Activity
Sift through the material below and return the lines with "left".

Material provided

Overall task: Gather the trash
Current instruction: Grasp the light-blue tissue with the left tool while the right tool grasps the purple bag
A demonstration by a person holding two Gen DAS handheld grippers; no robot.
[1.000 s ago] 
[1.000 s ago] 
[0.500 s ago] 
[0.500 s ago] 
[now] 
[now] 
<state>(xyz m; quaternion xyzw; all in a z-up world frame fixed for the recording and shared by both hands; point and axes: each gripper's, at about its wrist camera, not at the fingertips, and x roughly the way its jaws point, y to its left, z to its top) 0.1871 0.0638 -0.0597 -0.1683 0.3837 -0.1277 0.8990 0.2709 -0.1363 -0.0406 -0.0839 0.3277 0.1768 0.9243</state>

Response box
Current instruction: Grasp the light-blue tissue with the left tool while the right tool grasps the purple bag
<state>(xyz m; quaternion xyzw; all in a z-up world frame fixed for the recording and shared by both hands; point and axes: each gripper's, at about its wrist camera, not at the fingertips, and x roughly the way its jaws point, y to its left, z to its top) 0.1871 0.0638 -0.0597 -0.1683 0.3837 -0.1277 0.8990 0.2709 -0.1363 -0.0406 -0.0839 0.3277 0.1768 0.9243</state>

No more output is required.